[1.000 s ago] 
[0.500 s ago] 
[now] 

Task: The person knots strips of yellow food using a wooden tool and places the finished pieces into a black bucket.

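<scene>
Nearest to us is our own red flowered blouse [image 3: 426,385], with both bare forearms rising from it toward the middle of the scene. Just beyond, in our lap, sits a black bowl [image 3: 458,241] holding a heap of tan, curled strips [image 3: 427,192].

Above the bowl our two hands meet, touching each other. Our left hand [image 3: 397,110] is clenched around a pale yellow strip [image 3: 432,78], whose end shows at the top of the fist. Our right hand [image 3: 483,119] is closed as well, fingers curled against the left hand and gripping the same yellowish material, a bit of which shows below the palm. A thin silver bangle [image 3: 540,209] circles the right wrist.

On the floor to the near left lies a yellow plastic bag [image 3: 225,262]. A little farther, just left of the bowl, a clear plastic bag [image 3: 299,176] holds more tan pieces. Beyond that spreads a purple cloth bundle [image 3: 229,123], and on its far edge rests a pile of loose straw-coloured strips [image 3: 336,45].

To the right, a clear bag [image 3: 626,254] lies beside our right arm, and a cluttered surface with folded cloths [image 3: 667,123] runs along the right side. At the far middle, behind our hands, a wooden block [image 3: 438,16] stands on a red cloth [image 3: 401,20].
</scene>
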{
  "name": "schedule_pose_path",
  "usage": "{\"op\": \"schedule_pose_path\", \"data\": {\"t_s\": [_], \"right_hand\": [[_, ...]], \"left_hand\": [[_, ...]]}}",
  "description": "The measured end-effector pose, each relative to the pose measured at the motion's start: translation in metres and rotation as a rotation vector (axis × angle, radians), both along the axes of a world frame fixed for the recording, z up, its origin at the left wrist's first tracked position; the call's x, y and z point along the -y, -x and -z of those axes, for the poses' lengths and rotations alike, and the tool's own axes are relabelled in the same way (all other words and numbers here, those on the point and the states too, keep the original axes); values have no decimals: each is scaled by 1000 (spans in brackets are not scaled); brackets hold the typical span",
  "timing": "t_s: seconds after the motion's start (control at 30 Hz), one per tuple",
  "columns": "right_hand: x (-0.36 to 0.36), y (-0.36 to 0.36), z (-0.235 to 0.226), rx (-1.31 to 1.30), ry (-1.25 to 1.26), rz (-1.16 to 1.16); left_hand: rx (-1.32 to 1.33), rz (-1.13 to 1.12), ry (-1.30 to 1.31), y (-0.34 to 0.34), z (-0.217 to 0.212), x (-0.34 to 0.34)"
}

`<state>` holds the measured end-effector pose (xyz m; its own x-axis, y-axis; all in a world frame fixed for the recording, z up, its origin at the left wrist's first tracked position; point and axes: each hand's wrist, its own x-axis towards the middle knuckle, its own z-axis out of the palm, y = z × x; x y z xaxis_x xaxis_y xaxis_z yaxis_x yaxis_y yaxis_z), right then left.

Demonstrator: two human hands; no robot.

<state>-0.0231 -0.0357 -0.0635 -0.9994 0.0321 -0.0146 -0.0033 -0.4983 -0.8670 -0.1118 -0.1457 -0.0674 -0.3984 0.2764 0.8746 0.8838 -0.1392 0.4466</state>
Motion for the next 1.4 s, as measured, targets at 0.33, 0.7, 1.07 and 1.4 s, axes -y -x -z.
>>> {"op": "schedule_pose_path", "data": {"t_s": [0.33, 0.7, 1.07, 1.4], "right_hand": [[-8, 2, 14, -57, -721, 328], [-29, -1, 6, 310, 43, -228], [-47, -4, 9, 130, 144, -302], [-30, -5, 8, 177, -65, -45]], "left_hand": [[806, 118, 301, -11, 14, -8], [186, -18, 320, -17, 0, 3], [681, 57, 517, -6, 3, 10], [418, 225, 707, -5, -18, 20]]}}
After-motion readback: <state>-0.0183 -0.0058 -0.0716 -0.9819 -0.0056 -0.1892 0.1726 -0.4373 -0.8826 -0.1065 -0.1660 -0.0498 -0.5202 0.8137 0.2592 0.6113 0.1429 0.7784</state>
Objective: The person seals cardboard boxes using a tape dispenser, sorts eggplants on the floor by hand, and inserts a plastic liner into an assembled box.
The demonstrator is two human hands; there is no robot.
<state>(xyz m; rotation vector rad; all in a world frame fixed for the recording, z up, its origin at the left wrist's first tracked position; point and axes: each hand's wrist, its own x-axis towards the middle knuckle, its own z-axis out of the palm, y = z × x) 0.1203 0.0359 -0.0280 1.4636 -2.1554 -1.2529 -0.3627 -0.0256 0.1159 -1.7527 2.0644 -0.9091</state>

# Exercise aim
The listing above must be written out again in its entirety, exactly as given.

# Response to this task
[1.000 s ago] 
[0.500 s ago] 
[now] 

Task: The person knots strips of yellow food using a wooden tool and places the finished pieces into a black bucket.

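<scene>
Nearest to us is our own red flowered blouse [image 3: 426,385], with both bare forearms rising from it toward the middle of the scene. Just beyond, in our lap, sits a black bowl [image 3: 458,241] holding a heap of tan, curled strips [image 3: 427,192].

Above the bowl our two hands meet, touching each other. Our left hand [image 3: 397,110] is clenched around a pale yellow strip [image 3: 432,78], whose end shows at the top of the fist. Our right hand [image 3: 483,119] is closed as well, fingers curled against the left hand and gripping the same yellowish material, a bit of which shows below the palm. A thin silver bangle [image 3: 540,209] circles the right wrist.

On the floor to the near left lies a yellow plastic bag [image 3: 225,262]. A little farther, just left of the bowl, a clear plastic bag [image 3: 299,176] holds more tan pieces. Beyond that spreads a purple cloth bundle [image 3: 229,123], and on its far edge rests a pile of loose straw-coloured strips [image 3: 336,45].

To the right, a clear bag [image 3: 626,254] lies beside our right arm, and a cluttered surface with folded cloths [image 3: 667,123] runs along the right side. At the far middle, behind our hands, a wooden block [image 3: 438,16] stands on a red cloth [image 3: 401,20].
</scene>
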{
  "name": "schedule_pose_path",
  "usage": "{\"op\": \"schedule_pose_path\", \"data\": {\"t_s\": [_], \"right_hand\": [[_, ...]], \"left_hand\": [[_, ...]]}}",
  "description": "The measured end-effector pose, each relative to the pose measured at the motion's start: translation in metres and rotation as a rotation vector (axis × angle, radians), both along the axes of a world frame fixed for the recording, z up, its origin at the left wrist's first tracked position; the call's x, y and z point along the -y, -x and -z of those axes, for the poses' lengths and rotations alike, and the tool's own axes are relabelled in the same way (all other words and numbers here, those on the point and the states too, keep the original axes); values have no decimals: each is scaled by 1000 (spans in brackets are not scaled); brackets hold the typical span",
  "timing": "t_s: seconds after the motion's start (control at 30 Hz), one per tuple",
  "columns": "right_hand: x (-0.36 to 0.36), y (-0.36 to 0.36), z (-0.235 to 0.226), rx (-1.31 to 1.30), ry (-1.25 to 1.26), rz (-1.16 to 1.16); left_hand: rx (-1.32 to 1.33), rz (-1.13 to 1.12), ry (-1.30 to 1.31), y (-0.34 to 0.34), z (-0.217 to 0.212), x (-0.34 to 0.34)"
}

`<state>` holds the measured end-effector pose (xyz m; its own x-axis, y-axis; all in a world frame fixed for the recording, z up, its origin at the left wrist's first tracked position; point and axes: each hand's wrist, its own x-axis towards the middle knuckle, its own z-axis out of the palm, y = z × x; x y z xaxis_x xaxis_y xaxis_z yaxis_x yaxis_y yaxis_z), right then left.

Demonstrator: two human hands; no robot.

<state>-0.0231 -0.0357 -0.0635 -0.9994 0.0321 -0.0146 -0.0033 -0.4983 -0.8670 -0.1118 -0.1457 -0.0674 -0.3984 0.2764 0.8746 0.8838 -0.1392 0.4466</state>
Motion for the next 1.4 s, as measured, targets at 0.33, 0.7, 1.07 and 1.4 s, axes -y -x -z.
>>> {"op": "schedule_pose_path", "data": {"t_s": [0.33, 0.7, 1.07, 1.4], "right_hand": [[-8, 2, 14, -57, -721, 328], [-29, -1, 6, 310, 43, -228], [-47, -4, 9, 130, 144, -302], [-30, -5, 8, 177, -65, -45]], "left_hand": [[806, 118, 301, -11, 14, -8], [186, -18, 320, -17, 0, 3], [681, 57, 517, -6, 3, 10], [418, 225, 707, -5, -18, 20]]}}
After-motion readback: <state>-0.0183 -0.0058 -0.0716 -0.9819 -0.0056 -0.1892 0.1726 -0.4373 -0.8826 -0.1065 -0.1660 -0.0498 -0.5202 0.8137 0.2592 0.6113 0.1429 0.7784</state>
Objective: The person seals cardboard boxes using a tape dispenser, sorts eggplants on the floor by hand, and inserts a plastic liner into an assembled box.
The demonstrator is two human hands; there is no robot.
<state>(xyz m; rotation vector rad; all in a world frame fixed for the recording, z up, its origin at the left wrist's first tracked position; point and axes: each hand's wrist, its own x-axis towards the middle knuckle, its own z-axis out of the palm, y = z × x) 0.1203 0.0359 -0.0280 1.4636 -2.1554 -1.2529 -0.3627 -0.0256 0.1159 -1.7527 2.0644 -0.9091</state>

A complete answer has now been given to the exercise.